**Exercise requirements**. Retype the data that follows with no alterations, please.

**Collected data**.
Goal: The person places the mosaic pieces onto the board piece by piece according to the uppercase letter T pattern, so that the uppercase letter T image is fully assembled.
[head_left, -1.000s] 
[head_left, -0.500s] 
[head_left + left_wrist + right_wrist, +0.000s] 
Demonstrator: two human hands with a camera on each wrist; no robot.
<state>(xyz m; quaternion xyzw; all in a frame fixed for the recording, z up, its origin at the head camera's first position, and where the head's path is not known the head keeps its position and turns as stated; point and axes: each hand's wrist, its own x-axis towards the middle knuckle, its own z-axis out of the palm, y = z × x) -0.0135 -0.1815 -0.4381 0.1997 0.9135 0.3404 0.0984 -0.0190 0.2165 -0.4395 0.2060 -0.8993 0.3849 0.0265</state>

**Answer to this problem**.
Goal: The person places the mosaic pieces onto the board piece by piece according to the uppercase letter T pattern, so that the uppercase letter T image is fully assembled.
[head_left, -1.000s] 
[head_left, -0.500s] 
[head_left + left_wrist + right_wrist, +0.000s] 
Demonstrator: two human hands with a camera on each wrist; no robot.
<state>(xyz m; quaternion xyzw; all in a frame fixed for the recording, z up, its origin at the head camera's first position, and where the head's path is not known the head keeps its position and turns as stated; point and axes: each hand's wrist, its own x-axis towards the middle knuckle, its own z-axis out of the palm, y = z × x) -0.0135 -0.1815 -0.4381 0.1997 0.9135 0.3404 0.0984 -0.0190 0.2165 -0.4395 0.2060 -0.8993 0.3849 0.0265</state>

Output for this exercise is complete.